<D.LEAGUE 24-25 ROUND.14>◇5月23日◇東京・東京ガーデンシアター
待ったなしの結びの大一番、最終ラウンドの最終マッチの後攻だった。
勝てばレギュラーシーズン3連覇達成。
相手は12位のBenefit one MONOLIZ
順当なら勝利は間違いない…が、先行のMONOLIZの作品は、らしさ満開の華やかな仕上がりだった。
CyberAgent Legitに数々のプレッシャーがかかった。
8人が舞台に向かう。
今季から加入のChris Ackeyがクールな表情を見せれば、小柄なCHAAが不敵な笑みでカメラ目線で、最後にステージに上がった。
MCのケリー隆介が叫ぶ「戦略的エリート集団! CyberAgent Legit!!」
さあ、大一番の戦略は…
いきなりのシンクロ…背の高さも体型も、性別も年齢も違うのに、寸分の狂いもなく会場に圧をかける。
エースを任されたenaがディレクションした作品だ。
Legitが得意とするシンクロをいきなり繰り出したが、ロッキンで合わせるのは難しかった。
「だからこそ、そこを見所にしたんです」。
チーム内外に愛され、慕われる「Legitの姉御」の演出は開始10秒で絶大な効果を発揮した。
やっぱり、Legitは強い。
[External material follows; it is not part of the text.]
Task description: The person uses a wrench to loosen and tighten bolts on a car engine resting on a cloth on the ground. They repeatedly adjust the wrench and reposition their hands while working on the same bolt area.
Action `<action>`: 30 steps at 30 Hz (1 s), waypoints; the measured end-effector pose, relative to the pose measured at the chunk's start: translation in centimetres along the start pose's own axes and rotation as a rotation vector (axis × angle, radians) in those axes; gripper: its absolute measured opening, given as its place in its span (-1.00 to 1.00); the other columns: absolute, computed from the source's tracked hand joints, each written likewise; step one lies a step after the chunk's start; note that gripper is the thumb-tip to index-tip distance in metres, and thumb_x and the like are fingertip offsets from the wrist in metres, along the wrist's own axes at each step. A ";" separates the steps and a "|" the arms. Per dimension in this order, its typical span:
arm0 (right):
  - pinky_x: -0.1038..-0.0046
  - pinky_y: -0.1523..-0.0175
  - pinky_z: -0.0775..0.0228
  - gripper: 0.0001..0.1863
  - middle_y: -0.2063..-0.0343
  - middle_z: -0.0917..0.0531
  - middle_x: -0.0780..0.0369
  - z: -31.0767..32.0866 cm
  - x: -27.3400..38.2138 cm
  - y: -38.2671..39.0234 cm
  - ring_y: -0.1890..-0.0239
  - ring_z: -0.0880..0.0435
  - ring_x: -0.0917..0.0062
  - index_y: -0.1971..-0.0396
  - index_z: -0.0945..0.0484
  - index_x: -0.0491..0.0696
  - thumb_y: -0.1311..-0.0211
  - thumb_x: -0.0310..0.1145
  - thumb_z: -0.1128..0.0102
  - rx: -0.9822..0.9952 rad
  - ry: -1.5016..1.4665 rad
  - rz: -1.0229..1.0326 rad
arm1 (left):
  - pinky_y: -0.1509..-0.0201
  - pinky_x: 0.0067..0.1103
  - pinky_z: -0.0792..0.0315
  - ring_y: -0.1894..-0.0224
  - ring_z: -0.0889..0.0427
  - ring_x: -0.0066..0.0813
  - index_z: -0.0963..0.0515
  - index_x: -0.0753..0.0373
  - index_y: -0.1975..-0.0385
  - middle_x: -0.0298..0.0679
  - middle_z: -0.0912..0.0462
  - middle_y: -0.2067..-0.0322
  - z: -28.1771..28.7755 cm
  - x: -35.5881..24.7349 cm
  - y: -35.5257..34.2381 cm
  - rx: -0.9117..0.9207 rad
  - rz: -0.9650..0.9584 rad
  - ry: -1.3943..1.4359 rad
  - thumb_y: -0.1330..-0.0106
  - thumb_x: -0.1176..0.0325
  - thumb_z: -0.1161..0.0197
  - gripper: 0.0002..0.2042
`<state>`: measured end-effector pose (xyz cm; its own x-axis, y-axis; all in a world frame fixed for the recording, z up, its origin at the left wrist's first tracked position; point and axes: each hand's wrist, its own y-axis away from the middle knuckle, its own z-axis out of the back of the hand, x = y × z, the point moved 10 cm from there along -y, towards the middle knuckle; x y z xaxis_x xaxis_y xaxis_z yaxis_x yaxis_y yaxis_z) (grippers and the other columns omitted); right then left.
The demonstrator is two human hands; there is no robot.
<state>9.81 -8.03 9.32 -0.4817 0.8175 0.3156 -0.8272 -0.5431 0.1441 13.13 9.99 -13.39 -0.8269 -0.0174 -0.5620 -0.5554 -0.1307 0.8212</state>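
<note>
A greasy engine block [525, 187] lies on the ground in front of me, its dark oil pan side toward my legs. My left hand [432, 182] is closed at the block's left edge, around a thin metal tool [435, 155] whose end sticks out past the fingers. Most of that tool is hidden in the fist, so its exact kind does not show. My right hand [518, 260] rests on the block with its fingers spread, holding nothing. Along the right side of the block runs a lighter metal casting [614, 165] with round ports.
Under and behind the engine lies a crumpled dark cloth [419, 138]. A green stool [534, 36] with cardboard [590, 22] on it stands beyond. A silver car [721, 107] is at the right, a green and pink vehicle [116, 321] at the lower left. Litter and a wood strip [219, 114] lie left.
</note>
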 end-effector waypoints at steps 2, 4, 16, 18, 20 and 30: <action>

ミスらない。スキが無い。
テンガロンハットを会場に放り投げる角度まで、8人が八方、計算していたかのように美しい曲線を描いた。
6-0。
完全勝利だった。
言葉にはしなかったが、狙い通りのスイープだったはずだ。
2位KADOKAWA DREAMSと1点差。2戦前に戦うKDがValuence INFINITIESをスイープすれば、Legitが勝ってもCSポイントで並んでしまう。その場合。スコアで上回るKDに優勝をさらわれてしまう。KDのスイープを想定すれば、Legitはスイープしかない。
そのつもりで迎えた大一番だった。
一方のKDは、2戦前に5-1で圧勝した。颯希(SATSUKI)とKELOの両エースの絡みを前面に押し出しながら、神秘的な空気の中で何度も場面転換して、彼らの魅力を次々みせつけた。それでも、ユーモアあふれるINFINITIESの作品にオーディエンス票だけ奪われた。
ステージ上でマイクを握ったKELOは「スイープでシーズン優勝から3連覇を狙いに行くつもりでしたが、悔しいです」と、過去2年CSは勝てても、Legitに奪われていたシーズン優勝を逃したことを悔やんだ。
実はこの時点で、Legitが敗れるか、引き分けで、KDがシーズン優勝となる可能性が残っていた。KELOの勘違いだったのだが、最大のライバルが自滅することなど、頭には一切無かったのだろう。それだけ、実力を認めている。
さらに、KELOはステージ上でこの日の作品「序曲OVERTURE-天詠みの唄-」が3部作で、CSで2部、3部を披露することを明かした。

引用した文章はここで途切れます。